*Work order*.
A verbatim transcript of the data below is required, images omitted.

* * * *

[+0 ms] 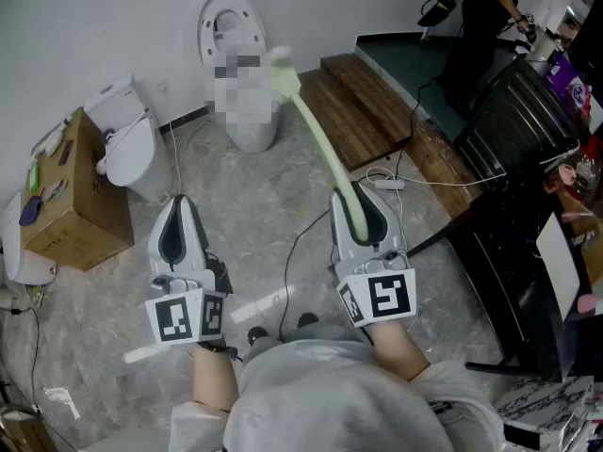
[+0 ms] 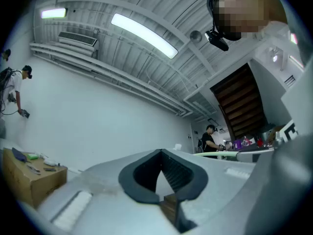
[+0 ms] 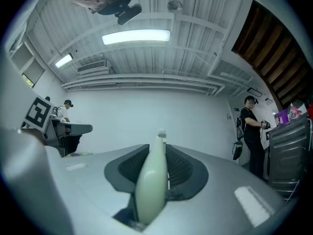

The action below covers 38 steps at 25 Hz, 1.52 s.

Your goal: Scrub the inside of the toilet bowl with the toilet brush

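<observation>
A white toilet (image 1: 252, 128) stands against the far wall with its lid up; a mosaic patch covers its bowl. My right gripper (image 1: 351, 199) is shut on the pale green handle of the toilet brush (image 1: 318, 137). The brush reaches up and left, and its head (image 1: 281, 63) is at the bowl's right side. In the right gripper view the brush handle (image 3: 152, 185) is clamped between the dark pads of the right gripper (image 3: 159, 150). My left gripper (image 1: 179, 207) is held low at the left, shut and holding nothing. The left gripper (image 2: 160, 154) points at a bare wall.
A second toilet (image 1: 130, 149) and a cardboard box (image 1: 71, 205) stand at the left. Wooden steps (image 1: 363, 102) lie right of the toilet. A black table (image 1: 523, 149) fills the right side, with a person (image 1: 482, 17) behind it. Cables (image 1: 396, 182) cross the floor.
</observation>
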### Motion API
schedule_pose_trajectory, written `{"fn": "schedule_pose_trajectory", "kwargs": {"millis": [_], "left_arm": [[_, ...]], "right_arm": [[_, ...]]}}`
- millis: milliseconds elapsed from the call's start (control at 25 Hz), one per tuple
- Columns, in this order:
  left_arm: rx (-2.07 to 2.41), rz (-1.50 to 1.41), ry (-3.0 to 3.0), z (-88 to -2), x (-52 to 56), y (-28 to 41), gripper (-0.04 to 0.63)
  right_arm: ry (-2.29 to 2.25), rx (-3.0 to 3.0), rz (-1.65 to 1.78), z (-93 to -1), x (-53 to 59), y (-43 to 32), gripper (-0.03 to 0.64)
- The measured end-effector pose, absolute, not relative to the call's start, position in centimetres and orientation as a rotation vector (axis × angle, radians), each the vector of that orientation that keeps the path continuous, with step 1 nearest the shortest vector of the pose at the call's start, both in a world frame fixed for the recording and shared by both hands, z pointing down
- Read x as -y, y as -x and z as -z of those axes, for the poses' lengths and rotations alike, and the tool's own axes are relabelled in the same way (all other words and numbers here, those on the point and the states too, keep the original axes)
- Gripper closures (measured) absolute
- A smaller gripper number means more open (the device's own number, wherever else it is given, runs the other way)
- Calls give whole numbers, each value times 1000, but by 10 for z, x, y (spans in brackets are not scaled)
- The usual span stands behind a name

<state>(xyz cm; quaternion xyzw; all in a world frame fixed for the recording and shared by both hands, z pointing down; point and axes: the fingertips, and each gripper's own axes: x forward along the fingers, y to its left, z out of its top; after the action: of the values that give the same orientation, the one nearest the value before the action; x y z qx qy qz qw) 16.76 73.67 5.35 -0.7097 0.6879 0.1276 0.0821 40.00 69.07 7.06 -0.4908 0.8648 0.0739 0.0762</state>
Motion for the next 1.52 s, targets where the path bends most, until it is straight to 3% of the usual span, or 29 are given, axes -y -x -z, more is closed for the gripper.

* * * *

*Response below*.
[+0 ms] 
[+0 ms] 
[+0 ms] 

The action below covers 38 steps at 25 Hz, 1.52 s.

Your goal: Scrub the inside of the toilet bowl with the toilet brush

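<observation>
A white toilet (image 1: 252, 128) stands against the far wall with its lid up; a mosaic patch covers its bowl. My right gripper (image 1: 351, 199) is shut on the pale green handle of the toilet brush (image 1: 318, 137). The brush reaches up and left, and its head (image 1: 281, 63) is at the bowl's right side. In the right gripper view the brush handle (image 3: 152, 185) is clamped between the dark pads of the right gripper (image 3: 159, 150). My left gripper (image 1: 179, 207) is held low at the left, shut and holding nothing. The left gripper (image 2: 160, 154) points at a bare wall.
A second toilet (image 1: 130, 149) and a cardboard box (image 1: 71, 205) stand at the left. Wooden steps (image 1: 363, 102) lie right of the toilet. A black table (image 1: 523, 149) fills the right side, with a person (image 1: 482, 17) behind it. Cables (image 1: 396, 182) cross the floor.
</observation>
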### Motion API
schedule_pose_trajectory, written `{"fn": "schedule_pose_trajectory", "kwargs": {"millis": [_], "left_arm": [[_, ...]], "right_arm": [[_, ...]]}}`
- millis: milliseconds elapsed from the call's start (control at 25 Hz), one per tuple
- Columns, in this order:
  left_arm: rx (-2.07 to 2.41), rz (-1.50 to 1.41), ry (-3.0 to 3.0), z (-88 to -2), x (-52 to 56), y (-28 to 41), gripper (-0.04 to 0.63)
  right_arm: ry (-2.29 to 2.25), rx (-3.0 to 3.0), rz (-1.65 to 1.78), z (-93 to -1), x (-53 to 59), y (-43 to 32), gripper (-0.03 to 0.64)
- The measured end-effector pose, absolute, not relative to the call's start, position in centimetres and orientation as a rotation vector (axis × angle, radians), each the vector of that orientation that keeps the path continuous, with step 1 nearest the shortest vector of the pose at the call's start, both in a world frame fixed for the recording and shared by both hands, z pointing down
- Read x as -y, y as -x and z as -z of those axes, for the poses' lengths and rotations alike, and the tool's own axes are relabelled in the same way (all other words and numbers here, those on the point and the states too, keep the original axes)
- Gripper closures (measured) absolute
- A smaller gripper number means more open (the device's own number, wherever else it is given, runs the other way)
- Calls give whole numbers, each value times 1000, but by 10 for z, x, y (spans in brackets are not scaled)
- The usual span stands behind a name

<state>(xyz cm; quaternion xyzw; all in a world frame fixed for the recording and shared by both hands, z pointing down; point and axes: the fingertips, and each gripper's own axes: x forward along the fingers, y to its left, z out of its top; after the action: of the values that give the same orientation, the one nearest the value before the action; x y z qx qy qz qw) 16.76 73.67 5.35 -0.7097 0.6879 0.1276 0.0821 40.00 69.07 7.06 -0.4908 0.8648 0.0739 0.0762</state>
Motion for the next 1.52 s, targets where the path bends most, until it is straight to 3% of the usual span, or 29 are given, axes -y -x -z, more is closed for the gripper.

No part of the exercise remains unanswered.